Today was warmer than yesterday, but largely overcast until after lunch when I wandered around the garden with my camera taking advantage of the diffused light.
Before then I made considerable further progress with “Kristin Lavransdatter”.
The very hardy Erigeron plants are popping up everywhere, as are the yellow Welsh poppies now in need of my deadheading duties.
Clusters of libertia, like these beneath the wisteria, are quite prolific.
Our bright red varieties of rhododendron thrust themselves into view whichever way we look.
Fine blue irises stand proud.
Jackie’s greenhouse cuttings are burgeoning.
Peonies are becoming massive.
Shrubs such as spirea, vibernum plicata, weigela, and the last, now identified by Martin with the aid of an App on his phone, as a deutzia, are in full bloom.
Ferns, including those acting as backdrop for the orange tip butterfly, are fully unfurled.
Bees also visited such as the vinca.
This antirrhinum sat well in front of a red maple fading from view.

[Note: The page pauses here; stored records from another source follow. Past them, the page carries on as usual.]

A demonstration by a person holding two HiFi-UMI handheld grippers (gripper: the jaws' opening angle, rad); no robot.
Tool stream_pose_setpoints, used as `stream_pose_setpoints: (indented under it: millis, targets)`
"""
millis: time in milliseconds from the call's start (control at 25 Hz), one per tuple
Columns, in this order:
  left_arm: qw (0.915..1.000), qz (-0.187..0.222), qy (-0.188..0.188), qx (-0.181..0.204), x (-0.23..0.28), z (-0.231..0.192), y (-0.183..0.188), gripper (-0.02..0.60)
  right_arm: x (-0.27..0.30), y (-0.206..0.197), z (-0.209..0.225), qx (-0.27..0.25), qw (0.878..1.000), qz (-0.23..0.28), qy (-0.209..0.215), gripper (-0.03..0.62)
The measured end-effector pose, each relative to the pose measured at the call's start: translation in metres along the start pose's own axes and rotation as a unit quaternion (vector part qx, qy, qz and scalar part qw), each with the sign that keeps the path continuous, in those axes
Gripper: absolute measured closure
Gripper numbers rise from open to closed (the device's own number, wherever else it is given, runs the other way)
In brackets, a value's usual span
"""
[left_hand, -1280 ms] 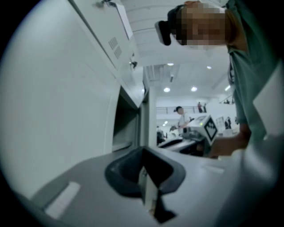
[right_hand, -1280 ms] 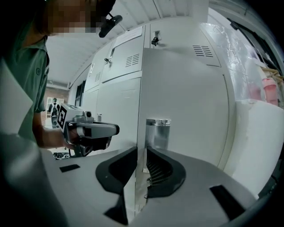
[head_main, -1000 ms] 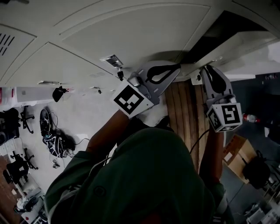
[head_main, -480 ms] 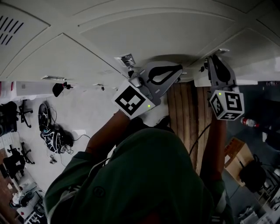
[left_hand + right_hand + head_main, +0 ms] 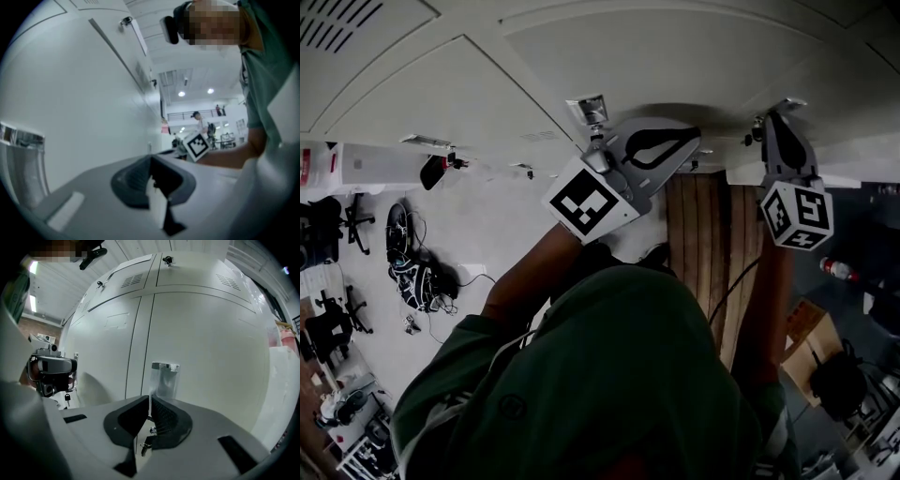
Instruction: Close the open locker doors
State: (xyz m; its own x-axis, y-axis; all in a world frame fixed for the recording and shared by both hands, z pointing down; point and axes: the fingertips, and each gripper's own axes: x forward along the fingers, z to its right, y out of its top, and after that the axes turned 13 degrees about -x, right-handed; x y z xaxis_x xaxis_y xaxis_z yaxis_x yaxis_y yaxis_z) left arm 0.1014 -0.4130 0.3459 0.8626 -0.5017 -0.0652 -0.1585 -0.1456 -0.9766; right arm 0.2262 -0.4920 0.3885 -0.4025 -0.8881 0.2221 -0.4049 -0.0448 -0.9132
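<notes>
White locker doors (image 5: 201, 333) sit flush, seams tight, on the far side of both tools. Right gripper (image 5: 150, 401): jaws pinched together, nothing held, tips aimed just under a chrome handle (image 5: 165, 367). Left gripper (image 5: 151, 164): jaws together too, nothing held, door face close on its left. Can't tell if either touches.
</notes>
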Motion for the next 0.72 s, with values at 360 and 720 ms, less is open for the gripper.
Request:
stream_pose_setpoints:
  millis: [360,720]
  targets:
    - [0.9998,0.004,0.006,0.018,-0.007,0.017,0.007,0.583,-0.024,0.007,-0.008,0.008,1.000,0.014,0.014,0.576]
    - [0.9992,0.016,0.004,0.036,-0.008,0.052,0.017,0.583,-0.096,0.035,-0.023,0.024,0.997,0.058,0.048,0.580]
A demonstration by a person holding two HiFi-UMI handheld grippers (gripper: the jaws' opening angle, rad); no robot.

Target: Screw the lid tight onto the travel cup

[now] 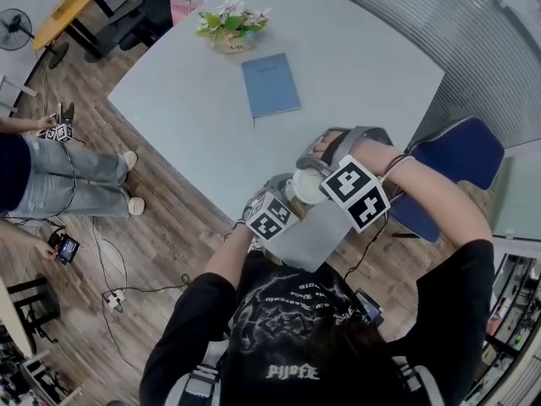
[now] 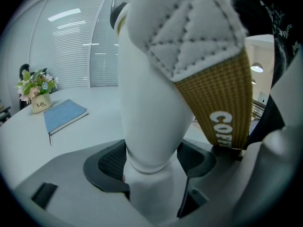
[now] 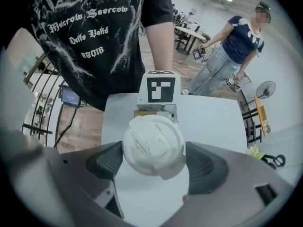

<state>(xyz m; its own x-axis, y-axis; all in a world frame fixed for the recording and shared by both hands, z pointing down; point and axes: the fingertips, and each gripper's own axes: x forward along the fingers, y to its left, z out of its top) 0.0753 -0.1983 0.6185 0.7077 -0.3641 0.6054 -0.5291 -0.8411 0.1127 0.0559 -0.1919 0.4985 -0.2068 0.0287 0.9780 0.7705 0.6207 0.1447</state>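
Barely slack, lid (image 3: pixel 153 144) btwn R jaws

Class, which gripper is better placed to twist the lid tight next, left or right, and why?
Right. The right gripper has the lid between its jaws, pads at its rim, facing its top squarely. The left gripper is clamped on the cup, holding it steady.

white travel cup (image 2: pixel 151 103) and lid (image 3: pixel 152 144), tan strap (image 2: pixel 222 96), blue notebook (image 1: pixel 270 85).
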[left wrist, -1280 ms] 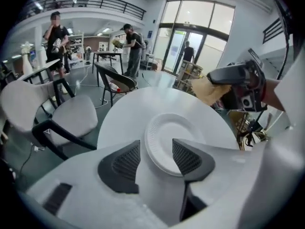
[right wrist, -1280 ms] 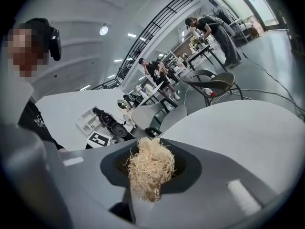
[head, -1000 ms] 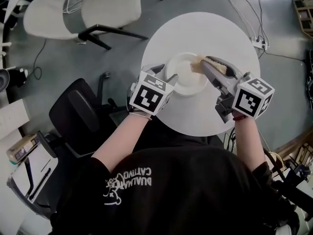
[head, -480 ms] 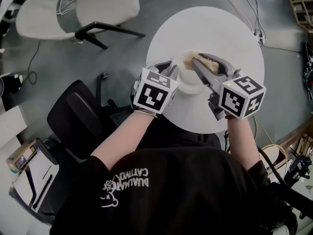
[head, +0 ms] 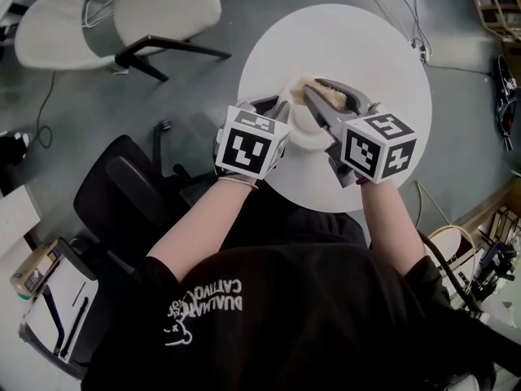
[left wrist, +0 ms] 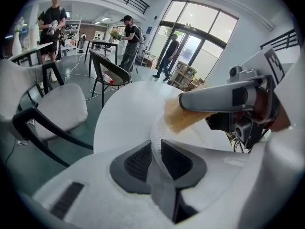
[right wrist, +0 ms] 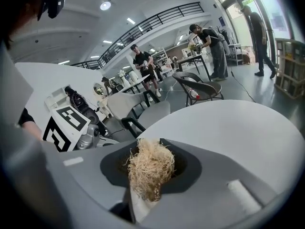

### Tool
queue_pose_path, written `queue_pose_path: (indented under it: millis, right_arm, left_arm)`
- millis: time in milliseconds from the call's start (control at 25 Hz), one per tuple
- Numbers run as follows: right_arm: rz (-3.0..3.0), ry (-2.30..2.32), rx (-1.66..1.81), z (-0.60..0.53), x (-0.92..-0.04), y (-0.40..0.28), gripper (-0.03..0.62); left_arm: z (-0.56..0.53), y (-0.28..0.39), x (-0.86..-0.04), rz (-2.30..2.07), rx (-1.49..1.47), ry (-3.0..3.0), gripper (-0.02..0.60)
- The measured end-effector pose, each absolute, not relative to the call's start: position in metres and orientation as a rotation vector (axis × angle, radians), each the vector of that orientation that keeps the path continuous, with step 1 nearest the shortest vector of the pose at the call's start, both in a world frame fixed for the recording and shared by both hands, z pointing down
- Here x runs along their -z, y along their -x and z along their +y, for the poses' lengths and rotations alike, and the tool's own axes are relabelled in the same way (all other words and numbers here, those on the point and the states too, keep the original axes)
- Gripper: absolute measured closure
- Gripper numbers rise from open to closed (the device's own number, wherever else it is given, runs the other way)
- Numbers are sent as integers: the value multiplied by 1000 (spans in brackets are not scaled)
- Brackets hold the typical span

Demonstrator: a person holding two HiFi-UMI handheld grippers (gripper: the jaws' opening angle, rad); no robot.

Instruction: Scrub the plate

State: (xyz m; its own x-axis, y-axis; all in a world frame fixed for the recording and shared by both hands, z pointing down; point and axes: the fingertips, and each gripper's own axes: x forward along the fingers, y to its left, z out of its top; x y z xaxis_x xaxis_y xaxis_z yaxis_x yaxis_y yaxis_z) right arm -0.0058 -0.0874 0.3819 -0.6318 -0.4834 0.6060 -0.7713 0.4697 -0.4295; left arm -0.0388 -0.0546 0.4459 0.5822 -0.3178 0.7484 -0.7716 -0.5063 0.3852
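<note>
Closest to you, your forearms reach out over the near edge of the round white table (head: 383,55), each hand carrying its gripper with the marker cube on top. Your left gripper (left wrist: 155,157) has just been closing, and its two dark pads now pinch the near rim of the white plate (left wrist: 205,138), which stands edge-on between them. Seen from the head view, that plate (head: 308,133) sits toward the near-left part of the table, between your two grippers. Whether its far side rests on the tabletop cannot be told.

Your right gripper (right wrist: 152,175) comes in from the right, angled down, with its jaws clamped on a tan fibrous scrubber (right wrist: 148,162). The bundle bulges out past the tips. In the left gripper view the scrubber (left wrist: 180,118) hangs from that gripper's long grey jaw just over the plate's inner face, at or very near its ribbed border. Contact is not clear.

Beyond the plate, the rest of the tabletop is bare white.

On the floor to your left stands a black office chair (head: 122,190), close to the table's near edge. Farther off, at the upper left, are two white chairs (head: 163,6).

In the background of both gripper views, several people (left wrist: 128,35) stand about a bright hall with glass doors.
</note>
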Motion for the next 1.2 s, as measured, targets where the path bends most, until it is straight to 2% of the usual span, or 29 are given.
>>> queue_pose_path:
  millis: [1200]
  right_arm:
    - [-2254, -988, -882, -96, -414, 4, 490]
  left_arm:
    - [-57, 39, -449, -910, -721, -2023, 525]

The Rose Garden is beginning to prosper.
The copper beech is in good leaf after its recent trimming,
and the clematis against the fence between us and North Breeze is bursting into stellar shape.
After such a wet April the current warmth has made for a sudden growth spurt.
This evening we dined on spicy beef burgers, chunky chips, chestnut mushrooms, baked beans and onion rings, with which I drank a Reserva Privado Chilean Merlot 2022.